Simone Cristicchi: “il dolore si può trasformare in bellezza”.

Simone Cristicchi

Cristicchi, cantante e autore, in questa intervista ci spiega perché si diventa forti se si è deboli.

L’unico termine che può essere usato per descrivere Simone Cristicchi è “artista”, nel suo senso più ampio e più profondo. La sua attività è molteplice: scrive, recita a teatro, dirige documentari e canta. E’, insomma, una persona sensibile alla bellezza e ai vari modi di esprimerla. La sua vita doveva andare verso un’altra strada, cioè disegnare fumetti. Gli era infatti stato offerto un contratto da una famosa rivista che lui , invece, rifiutò per studiare Storia all’Università. Durante il periodo nel quale si è impegnato come obiettore di coscienza ha frequentato alcuni centri di igiene mentale, esperienza che lo ha colpito profondamente tanto da dedicargli un libro (“Centro di igiene mentale”), uno spettacolo teatrale (C.I.M.) e un documentario (Dall’altra parte del cancello).

Hai da sempre avuto una particolare attenzione per il “diverso”, rappresentato da coloro che sono fuori dagli schemi. E’ forse perché tu per primo ti sei sentito “diverso” dagli altri?
Sì, ma l’ho capito dopo tanto tempo. A dodici anni ho perso mio padre e mi sono autoescluso dal mondo perché sentivo che mi mancava la figura paterna a cui ero molto legato. Ho ritrovato dei quaderni dove scrivevo tutto. L’arte mi ha veramente salvato la vita, perché sarei potuto rimanere per sempre chiuso fra quelle quattro mura e invece la sofferenza mi ha permesso di condividere e vincere questo dolore trasformandolo in bellezza.

Ora sei in tournée con “Manuale di volo per uomo” in cui la scenografia è una stanza vuota. E’ un caso o richiama la camera dove ti eri chiuso durante la tua adolescenza?
Effettivamente potrebbe somigliargli, ma è molto simbolica. In realtà rappresenta la nostra mente che può essere un luogo di prigionia, un luogo diabolico ma anche uno strumento meraviglioso che piano piano si riempie e si colora e può dare spazio a ciò che abbiamo dentro.

In questo spettacolo interpreti un 40enne rimasto bambino che si stupisce di qualsiasi cosa, anche della più banale. C’è qualcosa che ti stupisce ancora?
Tutto, anche se credo che lo stupore vada coltivato. Bisogna riportare la mente alle priorità: che cosa siamo venuti a fare in questo mondo? La risposta è migliorarci e l’obiettivo di questo spettacolo è proprio quello di riportarci verso la verità, verso una vita che non sia artefatta. Nella vita recitiamo parti e indossiamo maschere, Pirandello insegna!
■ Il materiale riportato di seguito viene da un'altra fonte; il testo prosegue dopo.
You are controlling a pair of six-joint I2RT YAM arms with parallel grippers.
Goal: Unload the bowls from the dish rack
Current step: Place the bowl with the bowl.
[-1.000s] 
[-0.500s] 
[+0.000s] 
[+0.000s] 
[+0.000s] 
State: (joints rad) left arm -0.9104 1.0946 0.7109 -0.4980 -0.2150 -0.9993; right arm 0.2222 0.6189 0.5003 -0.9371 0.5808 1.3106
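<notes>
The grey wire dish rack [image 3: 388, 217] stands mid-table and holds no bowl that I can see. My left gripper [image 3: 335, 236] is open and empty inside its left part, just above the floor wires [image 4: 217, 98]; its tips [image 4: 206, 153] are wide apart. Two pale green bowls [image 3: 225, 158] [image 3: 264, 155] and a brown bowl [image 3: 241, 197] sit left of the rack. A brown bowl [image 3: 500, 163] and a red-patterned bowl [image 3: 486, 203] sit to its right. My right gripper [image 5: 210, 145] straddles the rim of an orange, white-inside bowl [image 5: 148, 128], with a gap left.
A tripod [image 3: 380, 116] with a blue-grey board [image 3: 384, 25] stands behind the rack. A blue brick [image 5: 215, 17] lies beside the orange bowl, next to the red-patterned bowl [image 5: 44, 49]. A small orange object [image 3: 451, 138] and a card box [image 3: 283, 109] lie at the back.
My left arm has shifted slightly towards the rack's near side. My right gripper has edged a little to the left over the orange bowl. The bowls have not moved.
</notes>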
Io per esempio a Sanremo ho dimostrato che l’avevo tolta e sono stato così tanto me stesso che mi sono commosso. Non avrei potuto presentare quella canzone (“Abbi cura di me”) se non ci avessi messo dentro tutto me stesso.

La canzone che hai presentato al festival fa parte di una raccolta dei tuoi successi ed è la proclamazione senza mezzi termini delle proprie fragilità. Perché si fa così tanta fatica a riconoscerla?
C’è questa mania di mostrarsi più forti di quello che si è, sembra che l’uomo non abbia limiti di nessun genere, ma la vera felicità è ammettere le proprie insicurezze. Noi diventiamo più forti quando siamo deboli, perché riconosciamo le nostre fragilità dimostrando di essere veri. Secondo me una delle cose più belle è vedere un uomo che piange, non per essere sadici ma perché vuol dire mettersi a nudo e dimostrare di essere umani, di sentire nel profondo il dolore e la gioia e sapersi emozionare di fronte a ciò che ci colpisce, nel bene e nel male.
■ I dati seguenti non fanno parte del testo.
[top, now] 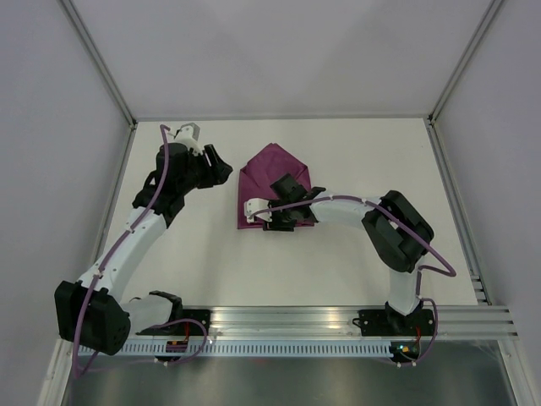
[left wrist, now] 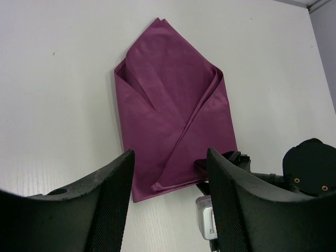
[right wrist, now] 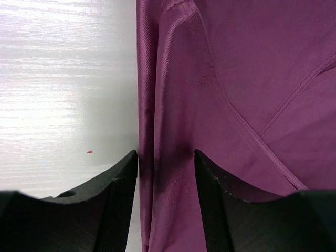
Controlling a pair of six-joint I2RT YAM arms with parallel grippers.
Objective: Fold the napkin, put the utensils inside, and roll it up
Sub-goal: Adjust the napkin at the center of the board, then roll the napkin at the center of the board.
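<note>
The plum-purple napkin lies folded into a pointed envelope shape at mid-table, tip toward the far side. It also shows in the left wrist view and the right wrist view. My right gripper is low over the napkin's near part. Its fingers are apart and straddle a raised fold along the cloth's edge, without pinching it. My left gripper is open and empty, above the table left of the napkin. No utensils are in view.
The white table is walled by grey panels on three sides. A metal rail holding the arm bases runs along the near edge. The right arm's wrist camera sits just beside the napkin's near corner.
</note>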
Che bilancio fai come direttore del Teatro Stabile de L’Aquila a dieci anni dal terremoto?
La situazione è abbastanza difficile, ancora non abbiamo una sede stabile. Il teatro comunale è in fase di restauro e probabilmente sarà pronto fra due anni. Per me è come se fosse un fiore che cresce nell’asfalto perché riesce a germogliare nonostante le difficoltà. A L’Aquila la vita continua a battere grazie ai giovani che ci studiano e sono come un soffione che cresce ovunque.

Come e con chi vorresti prendere un caffè?
Io da qualche tempo sto intrattenendo una corrispondenza con una suora di clausura conosciuta in un monastero di clarisse sul lago di Iseo. Mi piacerebbe poterla incontrare e prendere un caffè insieme. La preferisco a personaggi famosi, per me lei è una persona piena di vita e di cose da scoprire. Potremmo parlare a lungo davanti ad un caffè.